20 novembre 2014 : Budget 2015 - Administration pénitentiaire ( avis - première lecture )

III. LE PRINCIPE DE L'ENCELLULEMENT INDIVIDUEL : UN OBJECTIF ENCORE HORS DE PORTÉE

A. UN OBJECTIF SANS CESSE REPOUSSÉ

Actuellement, la capacité opérationnelle34(*), qui correspond au nombre de places effectivement disponibles, d'un établissement est supérieure au nombre de cellules en raison de la présence de lits superposés doubles ou triples.

1. Une préparation insuffisante

Depuis la loi du 5 juin 1875 sur le régime des prisons départementales, le régime de l'encellulement individuel est inscrit dans notre procédure pénale. Considéré comme punitif, il était néanmoins réservé à l'époque aux prévenus et aux courtes peines. L'article 716 du code de procédure pénale du 2 mars 1959 a repris ces principes tout en aménageant une dérogation en raison de « leur encombrement temporaire35(*) », puis en instaurant par la suite un moratoire de cinq ans36(*).

La loi pénitentiaire du 24 novembre 2009 a réaffirmé le principe d'une détention (y compris provisoire) en cellule individuelle à laquelle il ne peut être dérogé que si les intéressés en font la demande, si leur personnalité le justifie ou si les nécessités d'organisation de leur autorisation de travail notamment, l'imposent37(*). Néanmoins, l'article 100 de cette loi instaurait un moratoire de cinq ans à l'encellulement individuel dans les maisons d'arrêts, qui s'est achevé au 25 novembre de cette année.

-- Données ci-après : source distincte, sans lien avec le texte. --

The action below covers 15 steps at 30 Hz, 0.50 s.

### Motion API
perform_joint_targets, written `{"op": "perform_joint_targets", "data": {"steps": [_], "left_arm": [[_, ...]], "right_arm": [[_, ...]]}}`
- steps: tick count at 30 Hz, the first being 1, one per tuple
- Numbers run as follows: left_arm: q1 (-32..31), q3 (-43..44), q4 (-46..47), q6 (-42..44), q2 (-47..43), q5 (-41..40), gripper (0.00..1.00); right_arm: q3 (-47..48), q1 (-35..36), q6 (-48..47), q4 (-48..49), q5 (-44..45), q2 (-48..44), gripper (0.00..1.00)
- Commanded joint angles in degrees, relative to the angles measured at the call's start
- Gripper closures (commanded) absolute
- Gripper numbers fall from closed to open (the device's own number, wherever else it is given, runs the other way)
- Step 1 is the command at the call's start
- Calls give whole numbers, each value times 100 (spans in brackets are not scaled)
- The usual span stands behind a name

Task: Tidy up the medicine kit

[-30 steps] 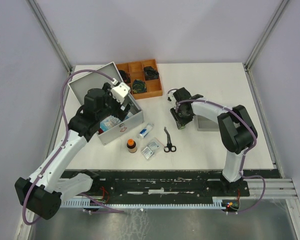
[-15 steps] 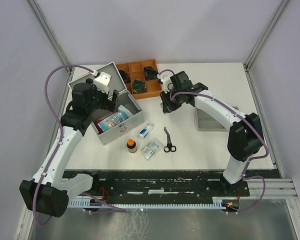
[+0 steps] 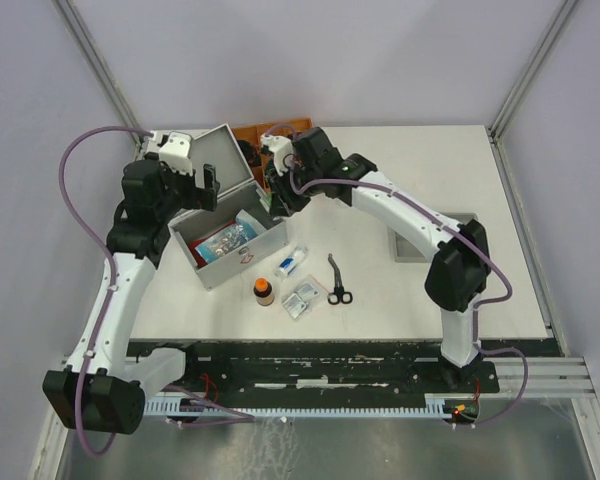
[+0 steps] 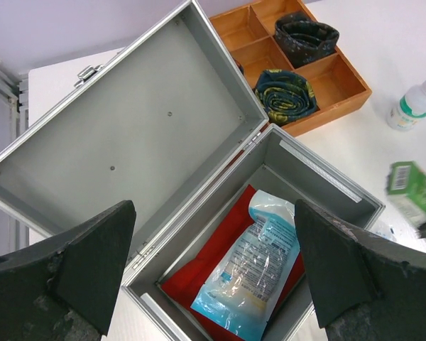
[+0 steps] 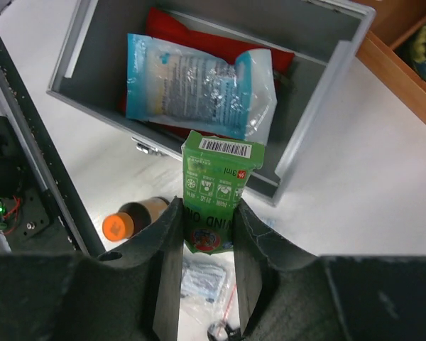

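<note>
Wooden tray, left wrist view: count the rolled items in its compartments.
2. A dark roll in an upper compartment of the wooden tray; a blue-green roll lower, beside the lid of the medicine kit. That lid hides part of the tray; more may be hidden.

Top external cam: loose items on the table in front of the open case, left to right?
orange-capped bottle → clear packets → scissors → shallow grey tray. The white bottle is left out because it overlaps the packets.
</note>
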Motion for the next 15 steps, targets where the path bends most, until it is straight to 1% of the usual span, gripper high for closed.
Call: {"op": "perform_joint_targets", "data": {"steps": [1, 11, 13, 15], "left_arm": [[130, 211, 350, -289, -284, -96, 1], [264, 25, 407, -229, -569, 60, 1], [262, -14, 425, -221, -582, 90, 1], [262, -21, 426, -196, -593, 147, 1]], "right_arm": [[813, 249, 242, 78, -247, 655, 72], [2647, 604, 198, -598, -202, 2144, 72], [2892, 627, 174, -704, -166, 2347, 71], [2993, 646, 167, -737, -129, 2477, 69]]}}
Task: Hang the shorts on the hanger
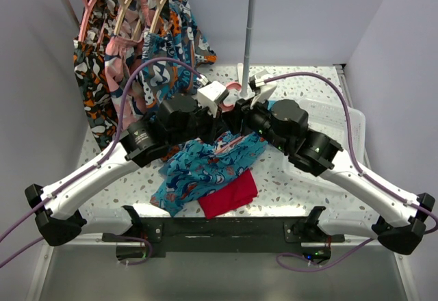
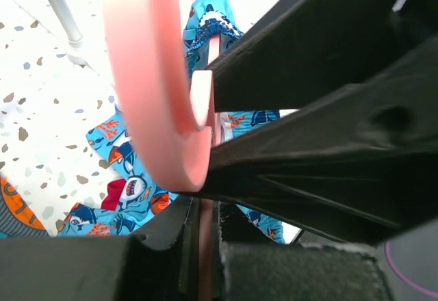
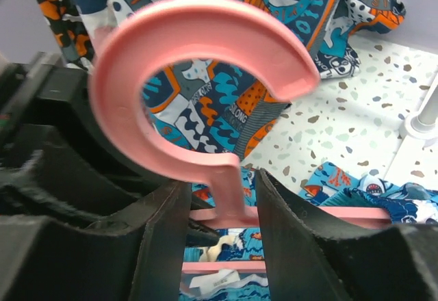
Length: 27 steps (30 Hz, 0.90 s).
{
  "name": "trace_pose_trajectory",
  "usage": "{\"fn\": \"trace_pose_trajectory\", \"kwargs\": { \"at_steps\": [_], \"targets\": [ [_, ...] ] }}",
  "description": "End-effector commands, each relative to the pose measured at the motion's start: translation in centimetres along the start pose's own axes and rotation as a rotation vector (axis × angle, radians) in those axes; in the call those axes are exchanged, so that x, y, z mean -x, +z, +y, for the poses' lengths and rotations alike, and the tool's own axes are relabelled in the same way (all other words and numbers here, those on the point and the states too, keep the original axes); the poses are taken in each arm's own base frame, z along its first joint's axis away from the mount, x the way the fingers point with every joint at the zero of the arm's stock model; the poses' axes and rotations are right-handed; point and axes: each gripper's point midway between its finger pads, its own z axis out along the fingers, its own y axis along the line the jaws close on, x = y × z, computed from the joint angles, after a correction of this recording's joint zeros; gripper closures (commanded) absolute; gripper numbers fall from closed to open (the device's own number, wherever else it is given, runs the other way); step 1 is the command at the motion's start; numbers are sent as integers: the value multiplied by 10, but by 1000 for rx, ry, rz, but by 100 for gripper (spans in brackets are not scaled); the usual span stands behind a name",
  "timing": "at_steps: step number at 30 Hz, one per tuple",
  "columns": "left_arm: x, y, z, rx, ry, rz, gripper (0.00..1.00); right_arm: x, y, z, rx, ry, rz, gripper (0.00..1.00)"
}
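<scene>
The pink hanger (image 1: 235,87) is held up over the table's middle, its hook pointing away from the arms. The turquoise shorts (image 1: 198,167) lie bunched on the table below it, with part of them draped at the hanger's bar. My left gripper (image 1: 222,113) is shut on the hanger's thin frame (image 2: 147,75), seen between its pads (image 2: 205,239). My right gripper (image 1: 245,115) is open with a finger on each side of the hanger's neck (image 3: 229,191), below the hook (image 3: 171,27). The shorts (image 3: 356,191) and their cream drawstring (image 3: 215,250) show under the bar.
A red cloth (image 1: 231,195) lies under the shorts' near edge. Dark patterned shorts on wooden hangers (image 1: 137,48) hang from a white rack at the back left; its pole (image 1: 250,34) stands behind the grippers. A clear bin (image 1: 342,120) sits at the right.
</scene>
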Motion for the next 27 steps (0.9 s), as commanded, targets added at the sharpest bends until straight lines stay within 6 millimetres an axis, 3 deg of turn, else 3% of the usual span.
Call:
{"fn": "trace_pose_trajectory", "kwargs": {
  "at_steps": [1, 6, 9, 10, 14, 18, 19, 22, 27],
  "targets": [
    [41, -15, -23, -90, -13, -118, 100, 16, 4, -7, -41, -9, -82, 50],
    [39, -14, -23, -92, -14, -114, 100, 20, 3, -8, -45, -4, -114, 54],
    [39, -14, -23, -95, -14, -114, 100, 22, 4, -9, -49, -5, -126, 65],
    [38, -14, -24, -99, -12, -111, 100, 24, 4, -9, -49, -6, -127, 74],
    [43, -15, -24, -97, 0, -117, 99, 28, 3, -6, -38, -8, -147, 92],
    [43, -17, -23, -93, 14, -106, 80, 33, 1, -7, -42, -13, -167, 100],
    [43, -18, -24, -97, 21, -105, 69, 35, 0, -7, -41, -12, -173, 100],
    [44, -22, -25, -105, 33, -101, 49, 38, 0, -7, -43, -19, -179, 100],
    [44, -37, -24, -106, 46, -96, 33, 35, 1, -9, -52, -24, -177, 100]
  ]
}}
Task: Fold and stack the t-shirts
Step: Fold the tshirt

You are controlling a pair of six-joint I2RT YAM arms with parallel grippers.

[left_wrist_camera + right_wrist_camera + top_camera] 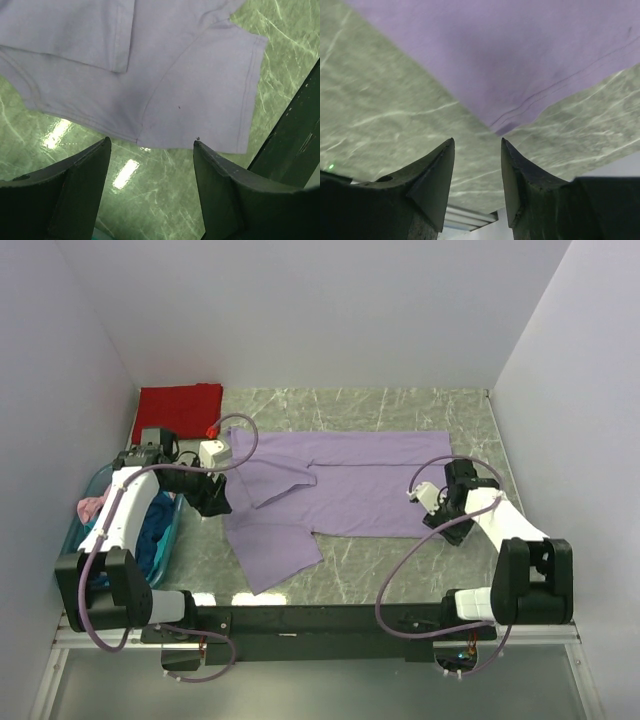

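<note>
A light purple t-shirt (350, 485) lies spread on the marble table, partly folded, one sleeve flap turned over near its left end. My left gripper (215, 502) is open and empty just off the shirt's left edge; the left wrist view shows the shirt's sleeve (200, 95) just beyond the fingertips. My right gripper (437, 518) is open and empty at the shirt's right hem corner (507, 127). A folded red t-shirt (178, 410) lies at the back left corner. Pink (92, 506) and blue (150, 530) shirts lie in a teal tub.
The translucent teal plastic tub (170, 540) stands at the left edge beside my left arm. White walls enclose the table at left, back and right. The dark base rail (330, 618) runs along the near edge.
</note>
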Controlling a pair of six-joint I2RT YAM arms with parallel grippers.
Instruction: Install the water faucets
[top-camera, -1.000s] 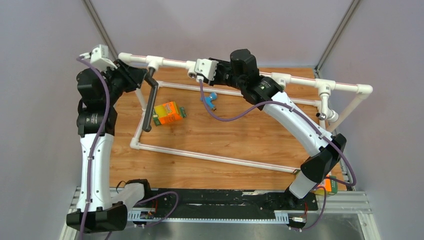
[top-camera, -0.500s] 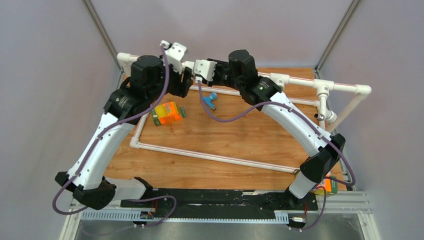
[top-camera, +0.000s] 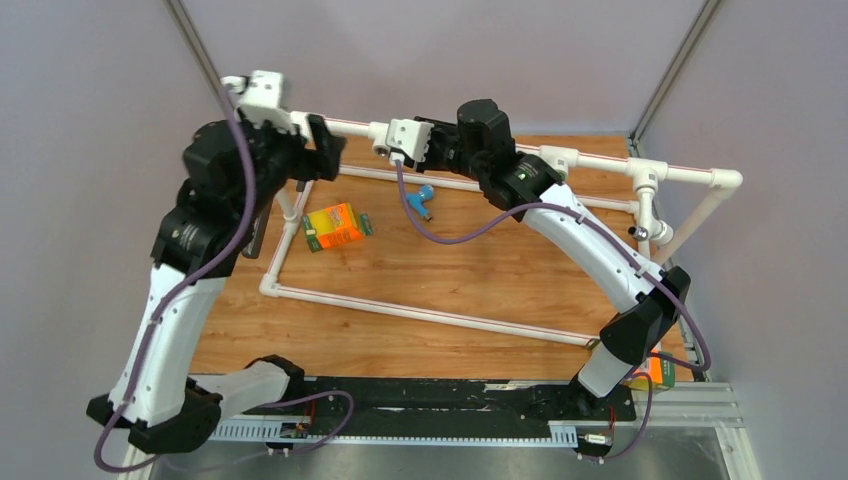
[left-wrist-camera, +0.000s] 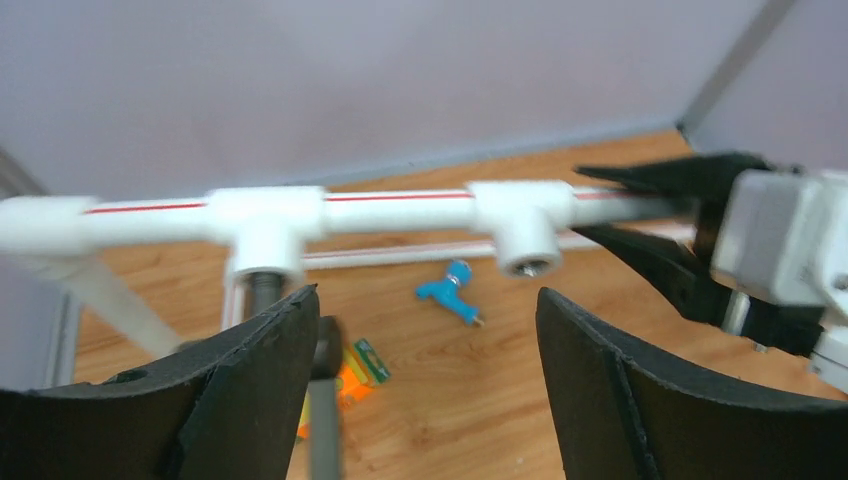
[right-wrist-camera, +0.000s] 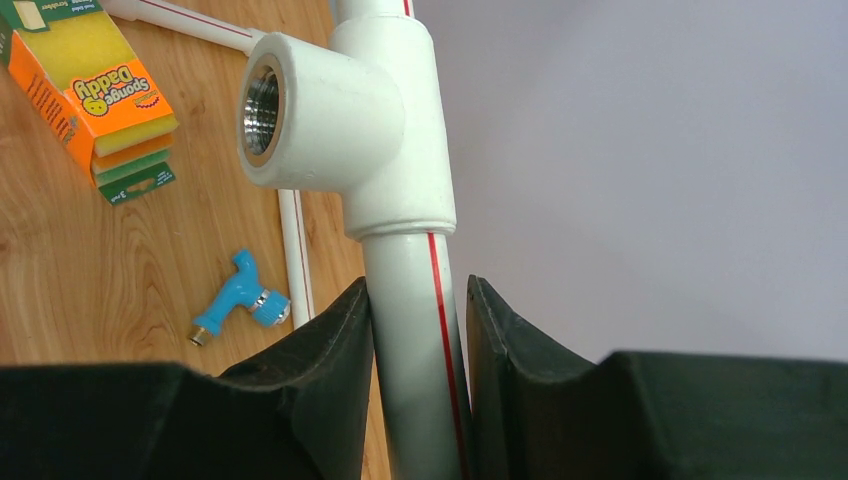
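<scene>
A dark-brown L-shaped tube faucet (left-wrist-camera: 322, 430) hangs from the left tee socket (left-wrist-camera: 262, 235) of the white pipe frame. In the top view my left arm mostly hides it. My left gripper (left-wrist-camera: 425, 292) (top-camera: 323, 147) is open just in front of that tee and holds nothing. A small blue faucet (top-camera: 424, 200) (left-wrist-camera: 452, 293) (right-wrist-camera: 238, 297) lies loose on the wooden table inside the frame. My right gripper (right-wrist-camera: 418, 290) (left-wrist-camera: 585, 200) is shut on the frame's top pipe (right-wrist-camera: 415, 330), right behind an empty tee socket (right-wrist-camera: 300, 110) (top-camera: 385, 141).
An orange sponge box (top-camera: 335, 226) (right-wrist-camera: 95, 95) lies on the table near the blue faucet. The white pipe frame (top-camera: 600, 160) spans the back and runs down both sides, with a low rail (top-camera: 430, 315) across the front. A second orange box (top-camera: 660, 372) sits by the right arm's base.
My left gripper has let go of the dark faucet and opened wide. Its arm swung right along the top pipe, then back left. The right arm has not moved.
</scene>
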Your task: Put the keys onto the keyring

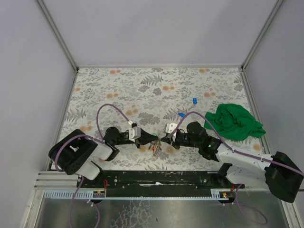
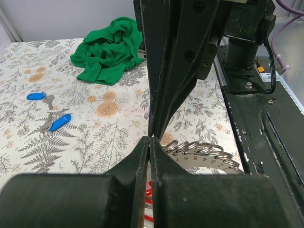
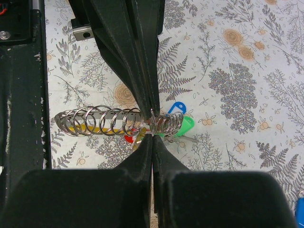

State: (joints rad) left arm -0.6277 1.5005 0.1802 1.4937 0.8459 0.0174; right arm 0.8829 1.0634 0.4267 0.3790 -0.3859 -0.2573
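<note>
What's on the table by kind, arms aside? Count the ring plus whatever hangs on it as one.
blue-tagged keys, lying loose: 2
keyring, tagged keys on it: 1
green cloth: 1
Total: 4

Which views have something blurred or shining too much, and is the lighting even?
Top external view: even, soft light, faint shadows. Left wrist view: the left tool near the lens is dark and featureless, the green cloth sharp. Right wrist view: small glints on the wire coil.
</note>
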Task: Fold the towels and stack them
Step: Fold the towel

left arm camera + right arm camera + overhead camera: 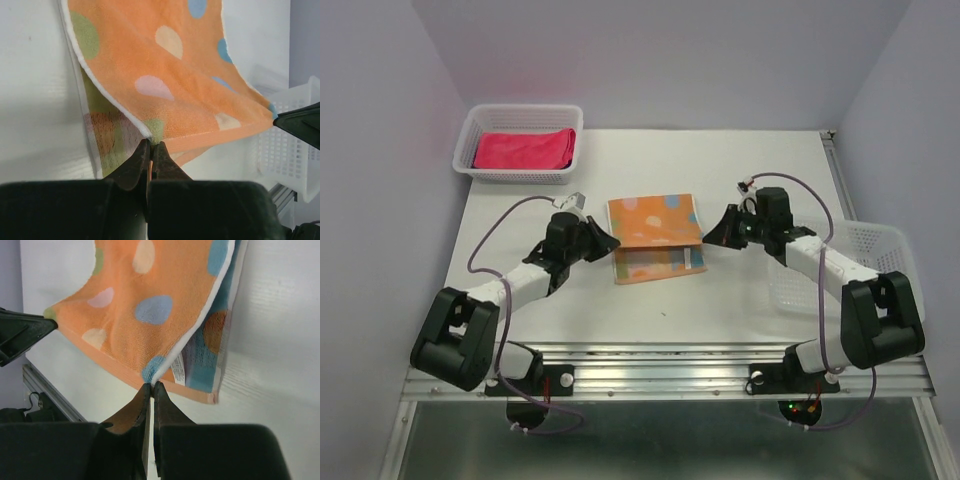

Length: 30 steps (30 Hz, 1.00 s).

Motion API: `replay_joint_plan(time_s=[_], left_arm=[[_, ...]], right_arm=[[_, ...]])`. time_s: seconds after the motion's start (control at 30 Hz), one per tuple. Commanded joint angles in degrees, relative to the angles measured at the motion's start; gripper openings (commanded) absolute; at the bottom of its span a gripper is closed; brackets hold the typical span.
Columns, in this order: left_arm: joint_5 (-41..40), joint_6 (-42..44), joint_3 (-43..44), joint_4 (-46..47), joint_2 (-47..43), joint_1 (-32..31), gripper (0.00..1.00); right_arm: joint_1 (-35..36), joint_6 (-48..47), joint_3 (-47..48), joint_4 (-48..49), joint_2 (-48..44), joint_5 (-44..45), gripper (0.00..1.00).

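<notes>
Left pincer point(150, 150) closed on one corner of orange spotted towel point(653, 222), right pincer point(152, 389) closed on other corner. Edge held lifted over paler blue-orange layer, white trim seen, at middle of worktop point(740, 310).

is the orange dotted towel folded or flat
Partly folded: left gripper and right gripper pinch corners of the orange towel, upper layer doubled over the lower.

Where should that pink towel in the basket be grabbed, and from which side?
Probably from straight above: the basket walls in the pink towel on all sides. Pinch the top layer near its right end, where the folded edges show.
</notes>
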Motion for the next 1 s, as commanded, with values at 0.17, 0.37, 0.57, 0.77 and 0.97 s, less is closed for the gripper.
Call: replay_joint_plan(time_s=[0.17, 0.37, 0.57, 0.77, 0.97], left_arm=[[-9.3, -3.1, -8.5, -2.5, -10.1, -4.0, 0.0], [-9.2, -3.9, -10.7, -2.6, -7.8, -5.7, 0.0], [-8.5, -3.2, -10.0, -7.2, -7.4, -7.5, 0.25], [-16.5, -1.0, -5.9, -15.3, -13.7, -7.6, 0.99], [-19.9, 4.2, 7.2, -15.2, -2.5, -4.6, 0.99]], right_arm=[[0.3, 0.0, -6.2, 0.3, -3.2, 2.1, 0.02], [0.7, -0.3, -8.2, 0.2, -2.0, 2.8, 0.11], [0.9, -0.9, -9.4, -2.7, -2.7, 3.9, 0.51], [0.9, -3.7, -2.4, -6.0, -3.3, 6.6, 0.78], [0.9, -9.2, 14.5, -5.8, 8.4, 6.3, 0.78]])
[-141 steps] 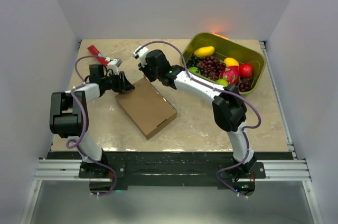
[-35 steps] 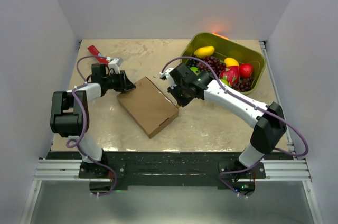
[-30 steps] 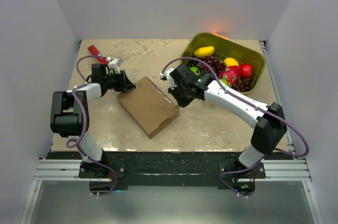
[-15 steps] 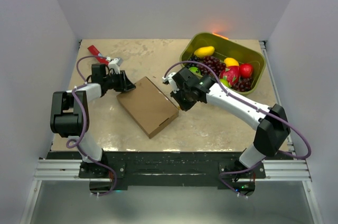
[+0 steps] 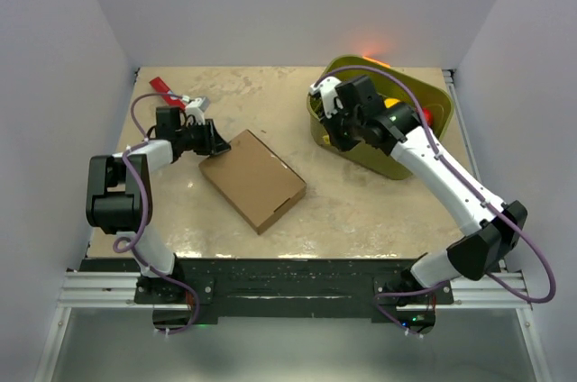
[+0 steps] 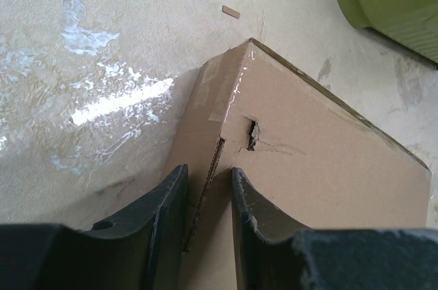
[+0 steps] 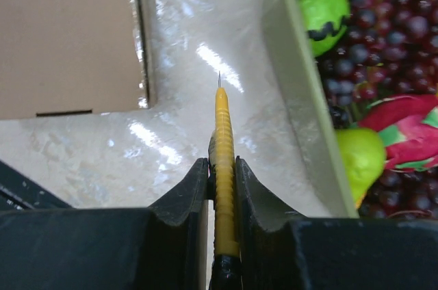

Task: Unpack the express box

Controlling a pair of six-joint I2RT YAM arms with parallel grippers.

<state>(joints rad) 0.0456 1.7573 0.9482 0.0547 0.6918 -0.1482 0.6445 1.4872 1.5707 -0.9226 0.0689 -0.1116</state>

En dépit de ce délai de réflexion de cinq ans, il est prudent d'affirmer que l'application de ce principe n'a été que trop peu anticipée.

Si les efforts portés pour accroître le parc immobilier ont été réels, ils sont insuffisants pour permettre la réalisation du critère d'encellulement individuel. Selon l'administration pénitentiaire, une norme de construction de 90% de cellules individuelles a été imposée dans le programme immobilier triennal 2013-2015. Néanmoins, cette information demandera un contrôle régulier, en premier lieu de votre rapporteur. En effet, un grand nombre de personnes entendues, notamment les organisations professionnelles du personnel du service public pénitentiaire et la Contrôleure générale des lieux de privation de liberté, a regretté que même dans les cellules individuelles des établissements récemment livrés, des lits superposés soient déjà installés « par anticipation » du surpeuplement de l'établissement.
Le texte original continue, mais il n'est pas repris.